Otro aspecto a tener en cuenta es el alojamiento. En un entorno de precios hoteleros al alza, con un repunte del 3,7% a nivel global y de 8,5% en España para el próximo año, Pasdeloup recomienda a las empresas tener claras sus necesidades a través de análisis periódicos y, salvo que se reserven más de 150 noches por año en un determinado país, no perder el tiempo en negociaciones con el hotel y utilizar servicios integrados que les ayuden a "lograr las mejores tarifas en establecimientos en que el volumen de reservas sea bajo”.

¿Y cómo gestionan los viajes las grandes energéticas? En el caso de Repsol, un departamento propio gestiona directamente con las agencias de viaje para que utilicen "las mejores tarifas". Se controla, además, que se apliquen unas normas de viaje, explican desde la compañía.

"Repsol negocia de primera mano acuerdos dinámicos con compañías aéreas, hoteles, agencia de alquileres de coche, etc.", indican. Esta relación directa les permite contratar los servicios que mejor se adaptan a su negocio y al "presente de los distintos proyectos internacionales". "La compañía tiene la certeza de que la opción escogida es siempre la mejor", sostienen estas fuentes.

Seguridad de los trabajadores desplazados

Pero además de los desplazamientos o dónde alojar a los trabajadores, su seguridad en el destino es clave para las empresas. “La seguridad y protección son siempre motivo de preocupación para los sectores de la energía, recursos naturales y marinos”, agrega el ejecutivo de CWT debido a que muchos de sus mercados clave o centros de producción están situados en áreas “volátiles”.

Como ejemplo pone la situación en varios países de Latinoamérica, donde los Gobiernos o las economías son inestables: “Venezuela es el ejemplo más flagrante en este momento”, apunta. Otro ejemplo son las zonas mineras en África, donde los trabajadores están en regiones amenazadas por grupos islamistas.

El abanico de circunstancias de las que ocuparse es amplio: desde la evacuación de grandes plataformas hasta la expatriación, localización y asistencia de viajeros en todo el mundo. La agencia cuenta con procesos de gestión de crisis, con alertas y seguimiento de los viajeros, pero en muchos casos son las propias empresas las que desarrollan sus propios protocolos de actuación.

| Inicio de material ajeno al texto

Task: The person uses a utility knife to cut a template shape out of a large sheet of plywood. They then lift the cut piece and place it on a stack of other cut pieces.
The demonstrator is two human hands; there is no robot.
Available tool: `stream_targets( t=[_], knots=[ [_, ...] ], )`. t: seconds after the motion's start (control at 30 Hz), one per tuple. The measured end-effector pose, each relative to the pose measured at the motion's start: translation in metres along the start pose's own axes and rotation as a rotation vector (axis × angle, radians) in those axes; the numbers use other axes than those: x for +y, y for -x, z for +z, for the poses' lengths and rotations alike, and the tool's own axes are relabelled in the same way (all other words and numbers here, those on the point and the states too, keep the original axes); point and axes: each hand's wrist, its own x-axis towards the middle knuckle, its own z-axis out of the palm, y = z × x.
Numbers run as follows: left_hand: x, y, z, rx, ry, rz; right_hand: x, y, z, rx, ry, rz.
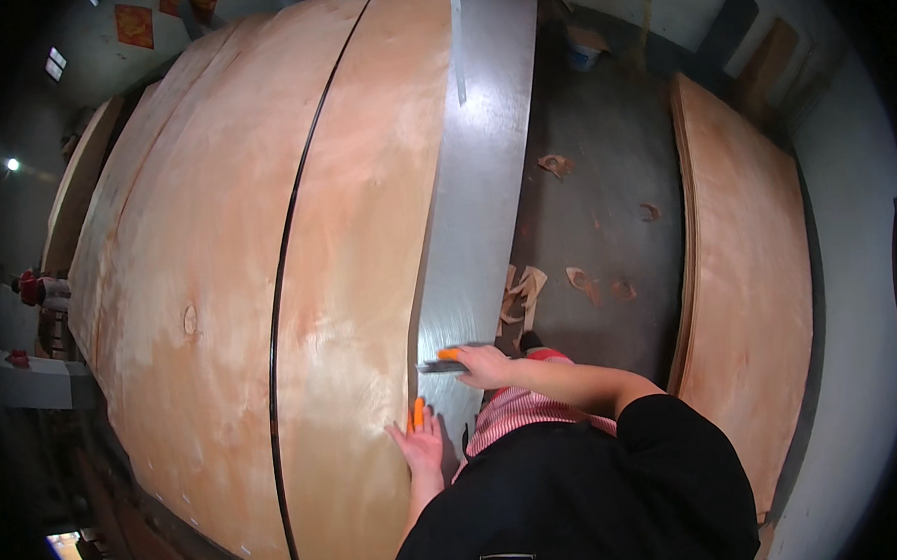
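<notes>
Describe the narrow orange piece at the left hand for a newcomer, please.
Follow the shiny grey metal band down to the left hand. The narrow orange piece there points along the band; the orange bit at the right hand lies crosswise.

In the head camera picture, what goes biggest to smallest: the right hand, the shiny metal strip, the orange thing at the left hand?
1. shiny metal strip
2. right hand
3. orange thing at the left hand

Black top [578, 490] on show, plain and dark, a short sleeve [681, 440], one thin pale line [508, 556] across the cloth! Red-and-white stripes [539, 409] flash below it, and there's the left hand [422, 444], bare, right hand [484, 366] bare too!
</notes>
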Motion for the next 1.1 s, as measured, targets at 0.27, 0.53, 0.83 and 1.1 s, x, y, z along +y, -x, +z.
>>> stream_targets(
  t=[0.27, 0.53, 0.83, 1.1],
  knots=[
    [-0.005, -0.005, -0.001, 0.214, 0.27, 0.3, 0.155, -0.174, -0.092, 0.247, -0.697, 0.33],
    [-0.007, -0.003, 0.021, 0.452, 0.284, 0.671, 0.178, -0.335, -0.229, 0.331, -0.899, 0.556],
    [-0.024, 0.008, 0.018, 0.485, 0.221, 0.893, 0.186, -0.315, -0.216, 0.381, -1.1, 0.44],
    [-0.081, 0.035, -0.043, 0.626, 0.247, 0.945, 0.233, -0.195, -0.187, 0.24, -1.369, 0.509]
  ],
)
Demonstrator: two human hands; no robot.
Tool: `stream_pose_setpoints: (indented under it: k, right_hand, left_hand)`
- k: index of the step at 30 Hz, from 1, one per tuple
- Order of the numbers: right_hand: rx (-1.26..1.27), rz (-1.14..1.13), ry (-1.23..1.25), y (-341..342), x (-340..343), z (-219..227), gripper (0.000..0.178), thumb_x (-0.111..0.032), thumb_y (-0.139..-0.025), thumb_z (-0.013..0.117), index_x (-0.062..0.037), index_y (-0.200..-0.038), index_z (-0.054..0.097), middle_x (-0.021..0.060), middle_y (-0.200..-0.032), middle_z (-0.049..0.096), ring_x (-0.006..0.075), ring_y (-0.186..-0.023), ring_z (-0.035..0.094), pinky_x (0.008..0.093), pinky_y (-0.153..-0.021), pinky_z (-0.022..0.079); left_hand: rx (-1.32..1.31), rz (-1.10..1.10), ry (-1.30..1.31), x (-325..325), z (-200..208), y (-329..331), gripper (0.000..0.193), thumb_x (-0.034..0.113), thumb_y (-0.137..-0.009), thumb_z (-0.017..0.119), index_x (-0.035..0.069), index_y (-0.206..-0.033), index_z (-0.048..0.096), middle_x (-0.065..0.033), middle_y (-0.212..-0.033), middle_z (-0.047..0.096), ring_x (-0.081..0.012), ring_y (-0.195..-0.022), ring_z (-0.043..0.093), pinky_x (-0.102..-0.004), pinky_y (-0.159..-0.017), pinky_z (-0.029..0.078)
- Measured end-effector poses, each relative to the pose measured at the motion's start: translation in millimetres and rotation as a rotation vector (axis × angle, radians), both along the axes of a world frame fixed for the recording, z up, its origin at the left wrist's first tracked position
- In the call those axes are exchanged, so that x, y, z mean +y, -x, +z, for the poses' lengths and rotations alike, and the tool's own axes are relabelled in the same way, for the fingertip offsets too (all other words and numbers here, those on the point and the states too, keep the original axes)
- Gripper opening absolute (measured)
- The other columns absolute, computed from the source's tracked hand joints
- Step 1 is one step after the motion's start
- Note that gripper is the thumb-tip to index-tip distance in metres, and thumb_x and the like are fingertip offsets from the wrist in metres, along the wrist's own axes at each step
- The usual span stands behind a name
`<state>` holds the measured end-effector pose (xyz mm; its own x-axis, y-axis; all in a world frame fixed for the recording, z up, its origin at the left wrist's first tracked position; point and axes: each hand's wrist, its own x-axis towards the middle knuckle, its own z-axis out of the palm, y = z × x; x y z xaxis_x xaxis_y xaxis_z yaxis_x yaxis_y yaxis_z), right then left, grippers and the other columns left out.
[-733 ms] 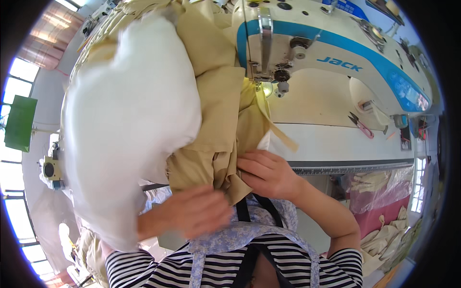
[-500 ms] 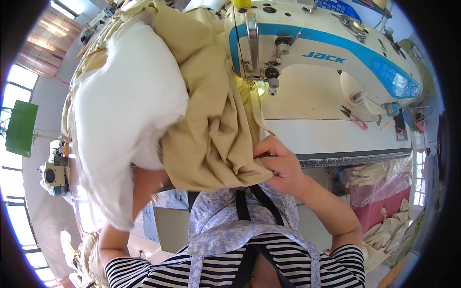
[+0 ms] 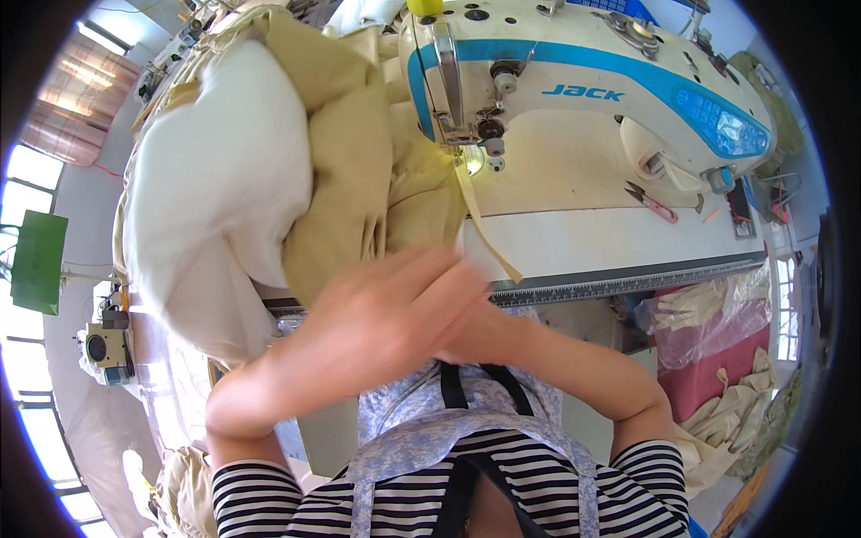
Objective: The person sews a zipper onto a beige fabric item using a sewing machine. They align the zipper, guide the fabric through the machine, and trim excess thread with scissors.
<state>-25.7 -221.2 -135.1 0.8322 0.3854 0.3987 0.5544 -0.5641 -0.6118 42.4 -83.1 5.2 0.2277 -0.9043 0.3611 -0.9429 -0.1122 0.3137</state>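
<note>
My left hand [image 3: 381, 305] crosses in front of my right hand [image 3: 468, 330] at the near edge of the sewing table. Motion smears the left hand, and its fingers cannot be made out. It covers most of the right hand, so whatever that one holds is hidden. Just beyond them, khaki cloth [image 3: 345, 170] lies in folds, running up to the needle area of a white and blue sewing machine [image 3: 574, 67]. White, puffy material [image 3: 215, 179] is heaped on the cloth's left side. From under the needle a narrow khaki strip [image 3: 484, 235] trails toward the table edge.
Pink-handled thread snips [image 3: 655, 204] lie on the table right of the machine's needle. A ruler strip [image 3: 628, 282] follows the front edge. At lower right, a clear plastic bag [image 3: 708, 314] and loose khaki pieces [image 3: 731, 403] rest by a dark pink surface.
My right hand has let go of the khaki cloth's near edge. My left hand has come out from under the white material and swung right, across the right hand. The cloth has dropped back.
</note>
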Motion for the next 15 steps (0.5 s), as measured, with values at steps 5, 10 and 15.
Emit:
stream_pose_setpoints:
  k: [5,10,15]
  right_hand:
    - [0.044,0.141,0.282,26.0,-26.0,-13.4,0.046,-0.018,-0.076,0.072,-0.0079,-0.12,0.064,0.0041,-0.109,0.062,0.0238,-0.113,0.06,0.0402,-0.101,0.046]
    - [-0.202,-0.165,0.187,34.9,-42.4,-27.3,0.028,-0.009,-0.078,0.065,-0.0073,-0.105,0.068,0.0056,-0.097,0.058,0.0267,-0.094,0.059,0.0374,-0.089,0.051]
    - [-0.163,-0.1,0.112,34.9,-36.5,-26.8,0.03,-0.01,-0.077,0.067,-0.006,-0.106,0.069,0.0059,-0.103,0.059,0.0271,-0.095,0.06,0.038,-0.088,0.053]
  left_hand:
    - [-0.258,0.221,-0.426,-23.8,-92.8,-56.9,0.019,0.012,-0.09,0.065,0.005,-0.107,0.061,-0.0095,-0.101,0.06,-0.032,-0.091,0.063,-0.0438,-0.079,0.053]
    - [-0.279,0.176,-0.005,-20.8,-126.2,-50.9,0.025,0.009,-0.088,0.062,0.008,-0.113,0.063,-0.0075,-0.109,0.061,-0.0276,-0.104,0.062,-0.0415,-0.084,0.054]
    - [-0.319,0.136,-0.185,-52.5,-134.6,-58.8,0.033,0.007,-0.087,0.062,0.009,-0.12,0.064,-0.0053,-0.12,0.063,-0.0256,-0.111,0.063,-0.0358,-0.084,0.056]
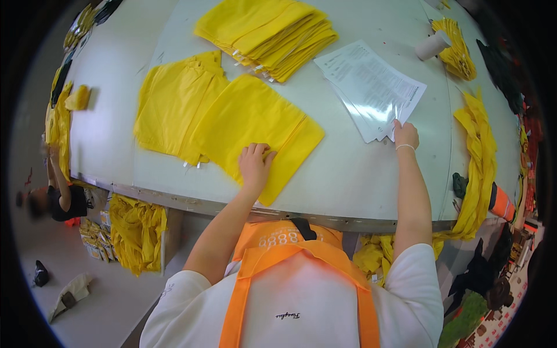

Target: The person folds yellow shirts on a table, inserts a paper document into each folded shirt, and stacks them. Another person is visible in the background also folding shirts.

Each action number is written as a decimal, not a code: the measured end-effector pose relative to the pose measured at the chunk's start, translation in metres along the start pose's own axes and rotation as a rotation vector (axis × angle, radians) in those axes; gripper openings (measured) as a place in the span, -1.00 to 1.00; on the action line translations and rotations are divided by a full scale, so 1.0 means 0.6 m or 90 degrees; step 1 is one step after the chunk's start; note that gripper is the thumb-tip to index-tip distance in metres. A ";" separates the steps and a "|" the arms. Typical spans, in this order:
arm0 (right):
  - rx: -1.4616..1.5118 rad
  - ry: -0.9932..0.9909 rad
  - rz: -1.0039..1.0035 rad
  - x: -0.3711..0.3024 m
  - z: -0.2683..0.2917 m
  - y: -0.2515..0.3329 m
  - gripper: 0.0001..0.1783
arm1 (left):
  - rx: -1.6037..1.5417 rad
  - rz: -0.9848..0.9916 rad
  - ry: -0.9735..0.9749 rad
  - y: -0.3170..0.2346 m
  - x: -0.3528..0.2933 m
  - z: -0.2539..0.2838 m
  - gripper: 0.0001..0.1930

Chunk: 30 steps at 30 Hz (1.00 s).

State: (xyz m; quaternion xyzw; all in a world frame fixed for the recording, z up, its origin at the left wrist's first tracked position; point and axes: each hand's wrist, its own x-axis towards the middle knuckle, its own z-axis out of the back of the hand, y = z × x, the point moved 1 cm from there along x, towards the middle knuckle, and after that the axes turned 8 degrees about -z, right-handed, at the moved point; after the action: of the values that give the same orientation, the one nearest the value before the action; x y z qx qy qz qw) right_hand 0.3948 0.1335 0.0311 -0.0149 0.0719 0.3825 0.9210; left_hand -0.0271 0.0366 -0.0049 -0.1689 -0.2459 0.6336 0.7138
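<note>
A folded yellow garment lies on the table in front of me. My left hand rests on its near part, fingers slightly bent on the cloth and thumb apart. To the right, a fanned stack of clear plastic bags with printed text lies flat and shines. My right hand pinches the stack's near right corner; whether it has one bag or several cannot be made out. Partly under the front garment, at its left, is another folded yellow garment. A tall pile of folded yellow garments with small white tags lies beyond.
The pale table has a metal front edge. At the right are a white roll, a yellow bundle and long yellow cloth hanging over the edge. Yellow cloth fills a bin below left. Another person is at the far left.
</note>
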 end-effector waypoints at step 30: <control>1.048 0.157 -0.151 0.031 -0.042 -0.080 -0.76 | 0.039 -0.059 0.200 0.001 0.015 0.037 -0.77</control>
State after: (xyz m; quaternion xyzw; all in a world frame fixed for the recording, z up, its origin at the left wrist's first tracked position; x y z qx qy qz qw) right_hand 0.4386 0.1103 0.0023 0.6123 0.4263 0.1047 0.6575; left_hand -0.0396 0.0441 0.0144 -0.2328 -0.1191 0.5731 0.7767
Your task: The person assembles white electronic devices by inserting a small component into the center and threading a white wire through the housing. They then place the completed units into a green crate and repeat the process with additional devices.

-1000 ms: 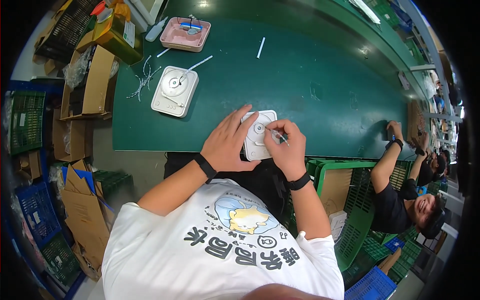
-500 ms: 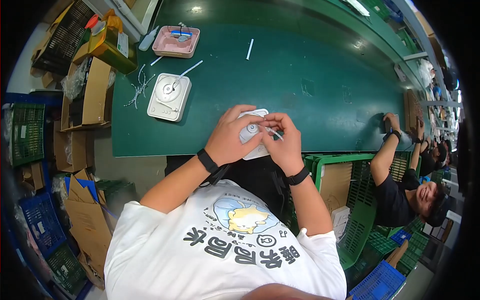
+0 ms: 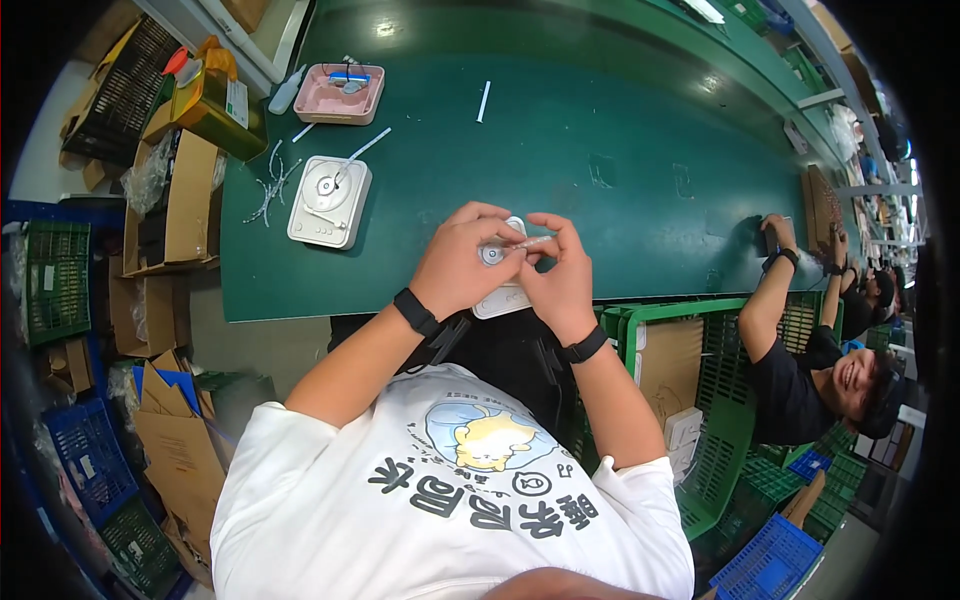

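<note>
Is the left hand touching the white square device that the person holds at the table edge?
Touching. The head view shows the left hand lying over the white square device, fingers curled on its top, with no gap; the right hand grips it too.

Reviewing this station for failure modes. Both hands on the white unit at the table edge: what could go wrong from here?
1. The white square plastic unit hangs partly over the green table's near edge; if the left hand or right hand loosens, it may drop.
2. The thin clear stick pinched in the fingertips looks small and could slip.
3. Loose white ties beside the second white unit might get swept off.
</note>
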The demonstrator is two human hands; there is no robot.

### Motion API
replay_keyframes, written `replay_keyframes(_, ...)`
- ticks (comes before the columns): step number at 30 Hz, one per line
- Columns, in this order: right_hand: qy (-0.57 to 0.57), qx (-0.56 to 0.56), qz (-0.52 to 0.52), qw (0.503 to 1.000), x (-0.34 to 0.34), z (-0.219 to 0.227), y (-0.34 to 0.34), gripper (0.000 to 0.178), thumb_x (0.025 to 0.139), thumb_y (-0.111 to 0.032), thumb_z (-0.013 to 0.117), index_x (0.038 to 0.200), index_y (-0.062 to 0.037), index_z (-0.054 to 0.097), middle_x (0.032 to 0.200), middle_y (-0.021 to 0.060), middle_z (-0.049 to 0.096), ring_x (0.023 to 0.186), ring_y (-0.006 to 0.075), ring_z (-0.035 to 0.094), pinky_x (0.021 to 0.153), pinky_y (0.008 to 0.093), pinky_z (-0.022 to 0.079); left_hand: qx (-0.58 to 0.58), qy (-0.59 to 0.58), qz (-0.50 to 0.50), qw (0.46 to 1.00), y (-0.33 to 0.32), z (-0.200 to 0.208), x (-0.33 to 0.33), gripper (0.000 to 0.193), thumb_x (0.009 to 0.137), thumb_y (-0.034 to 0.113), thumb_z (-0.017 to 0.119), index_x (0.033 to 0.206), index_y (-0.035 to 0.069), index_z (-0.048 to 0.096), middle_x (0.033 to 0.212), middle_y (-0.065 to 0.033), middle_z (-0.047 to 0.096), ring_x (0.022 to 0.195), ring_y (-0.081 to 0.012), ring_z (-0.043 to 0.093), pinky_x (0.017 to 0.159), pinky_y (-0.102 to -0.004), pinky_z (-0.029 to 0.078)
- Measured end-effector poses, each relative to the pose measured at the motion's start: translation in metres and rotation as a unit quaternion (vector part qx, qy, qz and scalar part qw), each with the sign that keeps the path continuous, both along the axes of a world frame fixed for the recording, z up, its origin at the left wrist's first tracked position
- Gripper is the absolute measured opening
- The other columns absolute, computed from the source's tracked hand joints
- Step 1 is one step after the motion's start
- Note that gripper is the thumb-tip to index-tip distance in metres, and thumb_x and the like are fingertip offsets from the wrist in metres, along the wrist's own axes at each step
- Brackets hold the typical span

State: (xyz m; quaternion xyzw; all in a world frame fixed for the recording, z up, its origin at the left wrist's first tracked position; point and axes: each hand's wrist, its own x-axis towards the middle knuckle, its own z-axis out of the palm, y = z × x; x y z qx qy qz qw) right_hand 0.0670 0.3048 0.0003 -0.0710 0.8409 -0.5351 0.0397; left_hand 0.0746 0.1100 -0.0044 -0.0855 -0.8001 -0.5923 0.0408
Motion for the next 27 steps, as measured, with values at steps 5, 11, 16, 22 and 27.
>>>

Desde Siemens Gamesa indican a este periódico que dado su gran número de empleados moviéndose por todo el mundo o que han sido trasladados a otro país, "una adecuada planificación de la seguridad es prioridad para la compañía".

El fabricante de aerogeneradores evalúa el riesgo de cada país "y proporciona a los empleados directrices y consejos de seguridad adaptados a su destino". Por ejemplo, la compañía aconseja viajar siempre de día y tiene servicios de transporte homologados para los distintos países, señala. Y, en caso de emergencia, tiene un equipo disponible 24 horas que monitoriza posibles riesgos y advierte a los empleados.

Para Repsol, presente en 37 países, la seguridad es un "factor primordial" y opera con las "compañías referentes en su sector". Desde su departamento de seguridad corporativa, además, se encargan de validar los alojamientos en los que se quedan sus equipos en cada país, agregan desde la compañía.